Rob’s running a B2B agency called IAS in Macclesfield and he loves a bit of controversy. Mostly he loves telling folk how they are ingrained in convention and that they should learn from his own way of zagging when everyone else zigs.
Here he tells Manchester how to get their collective arses in gear. Like me, he likes a short para!
Rob had to retouch out the P and J sign behind him because he's moved on these days.
AT THE HEIGHT OF A RECESSION, ROB MORRICE RECKONS THAT AGENCIES WOULD DO WELL TO ADOPT THE MANTRA – YOUR MOST IMPORTANT ACCOUNT IS YOUR OWN.
It never ceases to amaze me that Agencies ignore the basic fundaments of B2B Marketing when marketing themselves. Before I joined, IAS broke most of its own segmentation rules in its marketing efforts, particularly in its approach to timeline segmentation. And most agencies do the same.
If an agency manages to extract a client out of a relationship with another agency that the client believes is doing a good job, then it’s the exception that proves the rule.
And the rule is that the client decides when it wants to change agency.
With this as a core belief, the task is to be positively front of mind at the time when a client goes to pitch.
And – horror of horrors – this means you have to spend a lot of money targeting a lot of people a lot!
Because, with the exception of public sector contracts, it’s almost impossible to know when a pitch is going to happen.
A good New Business person can find out some stuff which might not be in the public domain by building up relationships and mining a limited number of clients, but the sheer volume of prospects agencies are targeting precludes us from employing enough New Business people to build up that type of personal relationship across the board.
This means that an agency marketing strategy is simple to describe but will expend a lot of time, effort and money to implement.
You have to meticulously gather the names, addresses and email addresses of all of your prospects and consistently build-up dialogue with them over a long period of time.
At IAS, We have a database of over 6000 UK B2B spenders and we target to communicate with them at least once a month. We use every club in the golf bag. PR, Trade Advertising, Books, D Mail, Email, Events, Networking, Sales Promotion, Sponsorship, White Papers, Blogs, Social Marketing, levering award wins and anything else we can think of.
For the first six months of this new strategy, very little happened but as we’ve persevered, the phone started to ring more and more with clients asking us to pitch. And of course people are starting to talk about us and a snowball effect ensues.
This is not a particularly politically correct way to describe it but it’s a bit like Blitzkrieg, We blanket bomb our audience so we are assured of getting to the ones who are thinking of going to pitch.
This might sound a costly way of doing it, but its not. We spend barely 3% of our revenue.
The problem however is that Advertising Agencies are a greedy bunch of bastards who allocate no real marketing budget. Hands up those who have spent money with The Drum this year.

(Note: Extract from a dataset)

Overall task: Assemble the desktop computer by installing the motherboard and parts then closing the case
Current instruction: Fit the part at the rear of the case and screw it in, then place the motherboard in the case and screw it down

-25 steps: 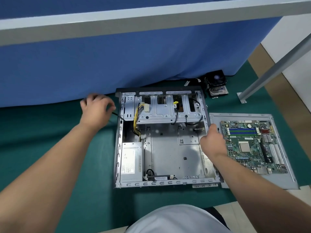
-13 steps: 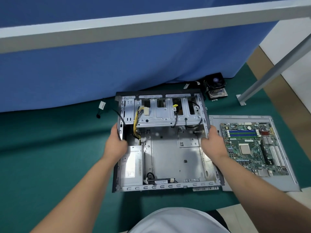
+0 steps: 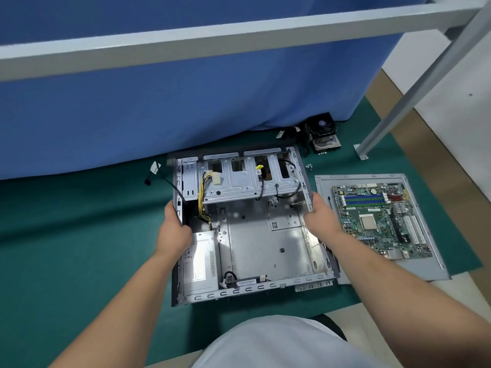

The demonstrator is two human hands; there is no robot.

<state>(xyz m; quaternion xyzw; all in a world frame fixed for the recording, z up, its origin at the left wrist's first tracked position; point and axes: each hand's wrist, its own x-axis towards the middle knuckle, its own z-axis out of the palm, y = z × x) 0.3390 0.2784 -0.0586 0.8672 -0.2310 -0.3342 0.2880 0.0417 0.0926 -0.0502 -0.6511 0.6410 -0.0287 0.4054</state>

And – I would say this of course – most are not B2B savvy so they either don’t know or ignore the basics of B2B Marketing.
Over the years a few agencies have got a bit right; but not many. My old agency SMARTS used to be good at it before Media Square re-invented it as a PR shop. (He would say that. Ed.)
My old pal Mark Gorman, had the hang of it when he was MD of 1576 and in his consultancy career at Think Hard since. For example, Mark’s is the top marketing blog in Scotland. (He said that to suck up and get his article published. Ed.)
Another Scottish marketing consultant mate of mine was complaining recently that Mark got all the best consultancy projects going and couldn’t understand why.
I had to tell him in no uncertain terms that the fact clients had heard of Mark might have something to do with it.
The point I’m making here I think is an obvious one. Clients aren’t stupid and when they hear the old wah wah which agencies spout about marketing your way out of a recession, the least they’d expect is for us to practice what we preach.